Mr Fletcher began his address by outlining the economic importance of airports around the globe, describing how Changi Airport generates over five per cent of Singapore’s GDP; and Heathrow Airport in London provides 25 per cent of the jobs in the communities around the airport.
“Importantly,” Mr Fletcher said, “There are economic benefits not just from a city’s first airport, but from other airports. I was particularly interested to visit Gatwick and Luton, two of the five airports serving London. The management teams at both of these airports highlighted the importance of their catchment areas.”
“Luton has an advantage for passengers to the north of London, and Gatwick for passengers to the south. Similarly, Western Sydney will have a natural catchment area. For around two million people, it will be closer than Kingsford Smith airport,” he said.
“The Chief Executive of one of our local low-cost carriers pointed out to me that he has customers living out in Western Sydney who are paying $69 for a flight from Sydney to Melbourne – but $180 in cab fares to get to and from Kingsford Smith Airport.

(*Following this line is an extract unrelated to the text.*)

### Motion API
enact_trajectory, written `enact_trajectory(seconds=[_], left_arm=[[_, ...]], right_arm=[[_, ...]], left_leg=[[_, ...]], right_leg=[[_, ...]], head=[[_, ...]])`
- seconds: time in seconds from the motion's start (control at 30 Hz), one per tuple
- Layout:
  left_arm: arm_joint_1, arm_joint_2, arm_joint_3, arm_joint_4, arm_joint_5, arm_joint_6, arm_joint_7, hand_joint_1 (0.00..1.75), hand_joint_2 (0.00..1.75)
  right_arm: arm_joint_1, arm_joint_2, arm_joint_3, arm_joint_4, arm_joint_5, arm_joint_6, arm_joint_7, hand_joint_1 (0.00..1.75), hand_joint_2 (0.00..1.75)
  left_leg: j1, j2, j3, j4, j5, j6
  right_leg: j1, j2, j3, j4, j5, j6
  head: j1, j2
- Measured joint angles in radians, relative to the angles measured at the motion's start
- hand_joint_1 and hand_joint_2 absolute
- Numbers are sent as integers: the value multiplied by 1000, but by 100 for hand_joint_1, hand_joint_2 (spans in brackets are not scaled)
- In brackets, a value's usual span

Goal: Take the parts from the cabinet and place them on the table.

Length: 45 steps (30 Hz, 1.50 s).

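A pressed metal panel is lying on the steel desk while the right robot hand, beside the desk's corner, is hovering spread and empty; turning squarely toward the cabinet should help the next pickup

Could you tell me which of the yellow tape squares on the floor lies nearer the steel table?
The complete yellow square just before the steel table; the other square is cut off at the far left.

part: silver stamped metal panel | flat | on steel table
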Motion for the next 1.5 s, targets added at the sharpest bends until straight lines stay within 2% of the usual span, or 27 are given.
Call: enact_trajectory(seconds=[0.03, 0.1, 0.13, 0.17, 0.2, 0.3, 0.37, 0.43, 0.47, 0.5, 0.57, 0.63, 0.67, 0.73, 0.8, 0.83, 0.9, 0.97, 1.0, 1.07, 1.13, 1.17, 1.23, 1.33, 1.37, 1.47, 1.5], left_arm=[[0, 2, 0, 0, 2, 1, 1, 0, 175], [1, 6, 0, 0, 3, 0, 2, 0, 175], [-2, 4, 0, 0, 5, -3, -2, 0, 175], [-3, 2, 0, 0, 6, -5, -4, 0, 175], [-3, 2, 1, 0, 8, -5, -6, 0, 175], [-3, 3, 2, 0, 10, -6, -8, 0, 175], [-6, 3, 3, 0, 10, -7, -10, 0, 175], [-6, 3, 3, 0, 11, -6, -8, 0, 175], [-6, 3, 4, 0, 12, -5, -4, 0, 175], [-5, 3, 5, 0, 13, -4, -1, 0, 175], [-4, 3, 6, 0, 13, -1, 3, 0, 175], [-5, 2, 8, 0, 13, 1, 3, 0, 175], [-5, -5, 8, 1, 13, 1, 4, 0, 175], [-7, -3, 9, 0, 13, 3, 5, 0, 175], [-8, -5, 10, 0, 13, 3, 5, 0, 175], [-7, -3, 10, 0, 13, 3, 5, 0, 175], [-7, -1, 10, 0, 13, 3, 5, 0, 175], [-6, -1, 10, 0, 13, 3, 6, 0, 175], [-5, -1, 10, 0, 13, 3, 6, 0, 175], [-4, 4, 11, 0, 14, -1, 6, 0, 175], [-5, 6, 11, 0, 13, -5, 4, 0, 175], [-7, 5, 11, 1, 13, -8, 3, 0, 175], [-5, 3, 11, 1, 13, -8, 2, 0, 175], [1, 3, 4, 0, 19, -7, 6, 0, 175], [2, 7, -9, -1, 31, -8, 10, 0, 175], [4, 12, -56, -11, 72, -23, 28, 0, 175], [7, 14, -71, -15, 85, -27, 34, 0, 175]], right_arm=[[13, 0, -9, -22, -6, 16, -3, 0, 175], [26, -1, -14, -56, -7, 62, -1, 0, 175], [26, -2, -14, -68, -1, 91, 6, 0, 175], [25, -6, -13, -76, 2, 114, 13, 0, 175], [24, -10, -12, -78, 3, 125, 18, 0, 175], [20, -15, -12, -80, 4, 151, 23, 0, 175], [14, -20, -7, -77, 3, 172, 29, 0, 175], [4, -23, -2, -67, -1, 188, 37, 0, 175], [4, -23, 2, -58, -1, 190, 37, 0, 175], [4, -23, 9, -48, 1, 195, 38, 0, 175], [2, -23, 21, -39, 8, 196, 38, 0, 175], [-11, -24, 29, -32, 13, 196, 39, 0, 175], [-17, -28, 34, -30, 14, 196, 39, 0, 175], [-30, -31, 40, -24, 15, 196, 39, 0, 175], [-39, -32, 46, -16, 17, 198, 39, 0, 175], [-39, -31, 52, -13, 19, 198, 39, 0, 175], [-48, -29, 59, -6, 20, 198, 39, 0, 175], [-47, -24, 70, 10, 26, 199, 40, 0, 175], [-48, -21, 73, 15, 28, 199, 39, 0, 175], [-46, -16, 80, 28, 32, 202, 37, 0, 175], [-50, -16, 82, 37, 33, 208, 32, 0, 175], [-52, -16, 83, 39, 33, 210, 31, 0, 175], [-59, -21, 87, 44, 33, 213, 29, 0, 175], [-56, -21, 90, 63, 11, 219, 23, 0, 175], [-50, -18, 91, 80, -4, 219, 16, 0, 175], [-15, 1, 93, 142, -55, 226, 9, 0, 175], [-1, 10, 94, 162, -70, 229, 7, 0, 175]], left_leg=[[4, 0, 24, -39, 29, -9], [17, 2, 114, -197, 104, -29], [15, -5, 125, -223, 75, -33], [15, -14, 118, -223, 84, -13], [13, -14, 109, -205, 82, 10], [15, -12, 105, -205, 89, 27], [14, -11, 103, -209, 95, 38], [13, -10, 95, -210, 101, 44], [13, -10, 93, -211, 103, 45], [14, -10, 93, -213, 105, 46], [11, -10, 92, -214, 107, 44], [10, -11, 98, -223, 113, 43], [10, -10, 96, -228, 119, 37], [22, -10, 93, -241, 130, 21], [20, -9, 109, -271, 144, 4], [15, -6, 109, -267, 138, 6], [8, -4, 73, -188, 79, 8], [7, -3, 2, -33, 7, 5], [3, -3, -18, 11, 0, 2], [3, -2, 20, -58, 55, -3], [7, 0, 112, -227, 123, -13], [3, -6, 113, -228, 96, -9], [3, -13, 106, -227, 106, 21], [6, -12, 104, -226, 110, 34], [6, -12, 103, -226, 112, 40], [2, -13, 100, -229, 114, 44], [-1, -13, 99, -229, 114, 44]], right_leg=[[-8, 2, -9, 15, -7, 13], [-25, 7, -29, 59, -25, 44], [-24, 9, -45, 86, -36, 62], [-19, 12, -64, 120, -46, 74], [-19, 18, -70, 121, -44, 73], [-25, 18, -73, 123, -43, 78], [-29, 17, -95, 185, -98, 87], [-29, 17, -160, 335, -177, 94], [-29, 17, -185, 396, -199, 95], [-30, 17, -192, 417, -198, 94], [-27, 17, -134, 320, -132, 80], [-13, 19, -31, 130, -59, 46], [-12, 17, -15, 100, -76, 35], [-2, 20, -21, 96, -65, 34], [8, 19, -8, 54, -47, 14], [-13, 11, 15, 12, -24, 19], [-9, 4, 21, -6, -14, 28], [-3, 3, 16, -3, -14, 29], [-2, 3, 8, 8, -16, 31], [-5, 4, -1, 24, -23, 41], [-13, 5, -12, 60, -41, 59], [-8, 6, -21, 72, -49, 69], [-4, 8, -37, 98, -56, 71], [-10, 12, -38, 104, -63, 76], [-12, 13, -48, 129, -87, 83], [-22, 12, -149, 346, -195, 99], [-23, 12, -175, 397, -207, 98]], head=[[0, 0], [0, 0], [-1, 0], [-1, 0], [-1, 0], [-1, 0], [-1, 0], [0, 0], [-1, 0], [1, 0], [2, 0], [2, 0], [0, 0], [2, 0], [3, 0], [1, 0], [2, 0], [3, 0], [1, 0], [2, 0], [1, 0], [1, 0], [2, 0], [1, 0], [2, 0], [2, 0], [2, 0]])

“This is an insight into how Western Sydney airport will stimulate additional traffic, as the total cost of an interstate trip will now be considerably lower for a lot of people.
“At Gatwick and Luton, they spoke of the number of people who work at the airport and live nearby… We can expect the same from Western Sydney Airport. By 2030, it’s expected to generate 9000 jobs, with most to be held by locals.”

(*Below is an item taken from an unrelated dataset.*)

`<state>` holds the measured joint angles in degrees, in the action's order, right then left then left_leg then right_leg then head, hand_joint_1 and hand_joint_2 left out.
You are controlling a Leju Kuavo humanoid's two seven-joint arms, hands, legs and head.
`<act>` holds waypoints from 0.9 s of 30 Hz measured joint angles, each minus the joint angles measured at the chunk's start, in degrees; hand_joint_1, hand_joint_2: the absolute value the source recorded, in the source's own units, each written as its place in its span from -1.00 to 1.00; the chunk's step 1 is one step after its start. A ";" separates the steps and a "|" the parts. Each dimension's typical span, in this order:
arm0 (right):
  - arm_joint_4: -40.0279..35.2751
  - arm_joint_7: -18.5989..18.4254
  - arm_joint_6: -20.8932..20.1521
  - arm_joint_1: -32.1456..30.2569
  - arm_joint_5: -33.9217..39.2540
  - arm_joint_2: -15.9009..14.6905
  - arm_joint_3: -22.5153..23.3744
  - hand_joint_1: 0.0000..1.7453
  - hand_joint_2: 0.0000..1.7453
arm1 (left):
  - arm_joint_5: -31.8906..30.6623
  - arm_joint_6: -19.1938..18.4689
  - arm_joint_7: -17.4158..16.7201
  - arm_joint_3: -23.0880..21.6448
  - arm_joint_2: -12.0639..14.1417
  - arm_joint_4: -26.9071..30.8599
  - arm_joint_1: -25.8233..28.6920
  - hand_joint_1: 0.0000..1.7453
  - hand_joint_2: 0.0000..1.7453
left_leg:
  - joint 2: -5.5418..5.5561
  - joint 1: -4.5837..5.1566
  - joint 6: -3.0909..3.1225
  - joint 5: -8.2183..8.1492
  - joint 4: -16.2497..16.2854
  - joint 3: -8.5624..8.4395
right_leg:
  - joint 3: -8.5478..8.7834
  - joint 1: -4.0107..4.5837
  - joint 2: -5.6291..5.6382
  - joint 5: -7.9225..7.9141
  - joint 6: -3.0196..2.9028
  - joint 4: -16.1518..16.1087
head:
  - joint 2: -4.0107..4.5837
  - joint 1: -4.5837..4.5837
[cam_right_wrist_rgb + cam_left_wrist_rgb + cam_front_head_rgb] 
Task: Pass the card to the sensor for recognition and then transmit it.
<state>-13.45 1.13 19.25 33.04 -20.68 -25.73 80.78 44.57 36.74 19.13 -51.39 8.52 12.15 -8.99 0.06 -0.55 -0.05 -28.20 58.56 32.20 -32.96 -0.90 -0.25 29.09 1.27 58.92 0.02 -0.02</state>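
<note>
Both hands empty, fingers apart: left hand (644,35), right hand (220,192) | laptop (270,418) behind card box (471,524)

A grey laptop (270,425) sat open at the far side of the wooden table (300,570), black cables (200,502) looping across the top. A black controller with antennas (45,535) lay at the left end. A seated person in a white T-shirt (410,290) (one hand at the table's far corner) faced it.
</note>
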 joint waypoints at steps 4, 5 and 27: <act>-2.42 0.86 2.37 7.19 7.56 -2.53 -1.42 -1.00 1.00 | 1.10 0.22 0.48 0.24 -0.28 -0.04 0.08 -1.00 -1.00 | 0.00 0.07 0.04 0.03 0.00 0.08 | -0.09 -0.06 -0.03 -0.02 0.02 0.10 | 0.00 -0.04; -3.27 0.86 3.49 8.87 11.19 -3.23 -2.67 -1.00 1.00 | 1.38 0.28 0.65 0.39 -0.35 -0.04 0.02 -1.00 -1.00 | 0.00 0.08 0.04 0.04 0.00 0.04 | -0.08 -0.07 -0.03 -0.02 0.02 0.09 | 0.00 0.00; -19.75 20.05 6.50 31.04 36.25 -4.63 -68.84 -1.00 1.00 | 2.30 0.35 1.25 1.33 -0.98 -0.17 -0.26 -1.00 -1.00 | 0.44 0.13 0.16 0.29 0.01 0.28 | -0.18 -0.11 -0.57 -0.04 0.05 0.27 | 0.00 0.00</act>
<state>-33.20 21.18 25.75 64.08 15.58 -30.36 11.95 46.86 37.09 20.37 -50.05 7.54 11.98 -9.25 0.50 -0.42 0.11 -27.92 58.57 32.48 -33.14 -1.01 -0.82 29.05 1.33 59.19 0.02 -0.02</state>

Mr Fletcher also said that one of the economic advantages of an airport, is the capacity of an airport to “attract complementary economic development in the regions surrounding it” – such as commercial office facilities, business precincts, economic clusters in other sectors, and universities.
“A key lesson from … other airports around the world, is that maximising the economic impact of an airport requires not just planning for the airport itself, but also planning for complementary land use around the airport,” he said.
“The jargon term ‘aerotropolis’ is sometimes used to describe a cluster of economic activity centred on an airport.
“There are a number of reasons to be confident about Western Sydney Airport’s prospects. Demand for air travel has continued to rise steadily. Globally international air traffic rose six and a half per cent in 2015, and that’s well above the 10-year annual growth rate of five and a half per cent. In Australia, the growth in international scheduled air traffic reflects the international average, up six and a half per cent in August 2015 on the previous year.
“Currently, 40 per cent of international passengers land in Sydney, and international tourism demand in Australia is expected to grow by four and a half per cent per annum.
“Western Sydney Airport will provide vital expansion capacity to meet that demand.”
Mr Fletcher spoke about the job opportunities the proposed Western Sydney Airport would provide to the community.
“Let me mention one other economic impact we can expect from Western Sydney airport: it’s capacity to generate a substantial number of jobs for the residents of Western Sydney.
“Certainly some of that will come during construction. During the construction of about eight years, the airport is expected to generate over 11,000 full-time equivalent jobs. But airports generate more jobs in operation, than in construction.
“Currently, around one-third of Western Sydney workers commute outside the region each day. That’s unproductive time away from work, from home, and families. So local employment opportunities are critical and Western Sydney Airport will create jobs for workers both on site and in the surrounding region.
“Kingsford Smith Airport illustrates this point, with around 80 per cent of its workers living less than 30 minutes away.
“If airports are of such economic importance, then the opportunity to build a new one in Western Sydney is very valuable.”